▸ **THE PROBLEM**:
Please keep to the lines below from the one with "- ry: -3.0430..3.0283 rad" through the one with "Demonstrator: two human", and restate them word for word, ends included.

▸ **INPUT DATA**:
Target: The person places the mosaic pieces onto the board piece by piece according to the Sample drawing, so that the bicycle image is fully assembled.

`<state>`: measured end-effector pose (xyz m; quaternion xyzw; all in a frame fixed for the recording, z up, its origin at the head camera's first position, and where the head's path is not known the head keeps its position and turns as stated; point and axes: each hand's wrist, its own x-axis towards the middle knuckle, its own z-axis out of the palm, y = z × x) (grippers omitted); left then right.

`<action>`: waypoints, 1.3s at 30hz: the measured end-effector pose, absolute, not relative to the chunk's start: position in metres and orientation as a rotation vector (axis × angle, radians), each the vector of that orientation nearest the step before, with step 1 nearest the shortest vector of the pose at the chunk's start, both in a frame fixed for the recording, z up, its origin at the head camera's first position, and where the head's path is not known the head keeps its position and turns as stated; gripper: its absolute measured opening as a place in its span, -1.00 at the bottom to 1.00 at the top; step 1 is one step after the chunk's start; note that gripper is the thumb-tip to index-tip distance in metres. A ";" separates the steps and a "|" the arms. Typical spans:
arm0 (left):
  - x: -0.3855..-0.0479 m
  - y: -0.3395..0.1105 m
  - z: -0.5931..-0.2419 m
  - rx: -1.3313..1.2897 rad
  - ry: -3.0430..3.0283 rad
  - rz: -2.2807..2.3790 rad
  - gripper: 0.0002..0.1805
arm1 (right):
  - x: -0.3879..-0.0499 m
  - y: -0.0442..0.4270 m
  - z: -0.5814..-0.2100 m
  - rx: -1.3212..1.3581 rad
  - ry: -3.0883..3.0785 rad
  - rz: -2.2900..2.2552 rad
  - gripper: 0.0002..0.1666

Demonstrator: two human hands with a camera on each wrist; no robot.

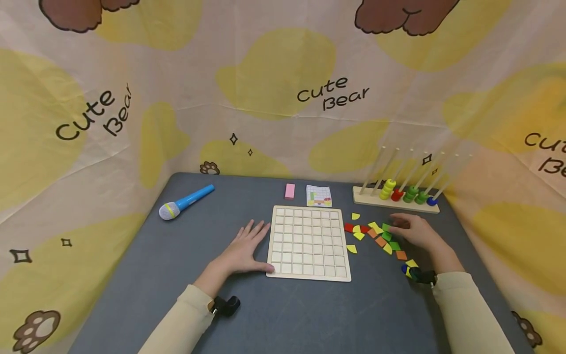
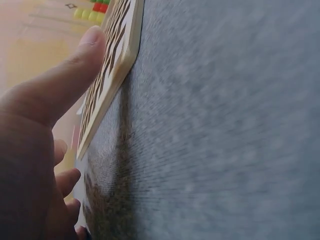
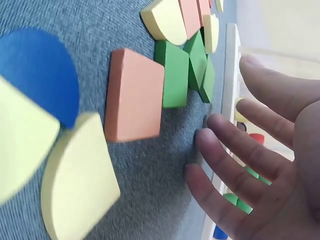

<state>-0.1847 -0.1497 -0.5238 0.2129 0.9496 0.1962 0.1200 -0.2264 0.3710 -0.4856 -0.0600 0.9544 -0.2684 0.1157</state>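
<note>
A square wooden grid board [image 1: 308, 241] lies flat on the table. My left hand [image 1: 241, 254] is spread beside its left edge, the thumb [image 2: 75, 75] resting on the near left corner. My right hand [image 1: 417, 232] hovers over the right end of a scatter of small tiles, fingers apart and loosely bent, holding nothing. Nearest it are green tiles [image 3: 175, 75]. Farther along the scatter are an orange square tile [image 3: 135, 95], a blue rounded tile [image 3: 40, 70] and a yellow quarter-round tile [image 3: 82, 180]. Red tiles [image 1: 349, 227] lie against the board's right side.
Behind the right hand stands a wooden peg stand [image 1: 371, 199] with coloured beads. A pink block [image 1: 289, 191] and a printed pattern card [image 1: 319, 196] lie beyond the board. At the far left is a blue toy microphone [image 1: 190, 200]. A patterned cloth hangs behind the table.
</note>
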 end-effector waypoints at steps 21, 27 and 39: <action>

▸ **ANSWER SECTION**:
  - ry: -3.0430..3.0283 rad
  - rz: -2.2807..2.3790 rad
  - gripper: 0.0002..0.1805
arm1 (right):
  - x: -0.3879..-0.0499 m
  - y: -0.0442..0.4270 m
  - z: -0.5814..-0.2100 m
  - rx: -1.3212..1.3581 rad
  - ry: -3.0883..3.0785 rad
  - rz: -2.2900..2.2552 rad
  - gripper: 0.0002..0.1666

Demonstrator: two human hands with a camera on each wrist; no robot.

Nothing further belongs to this answer.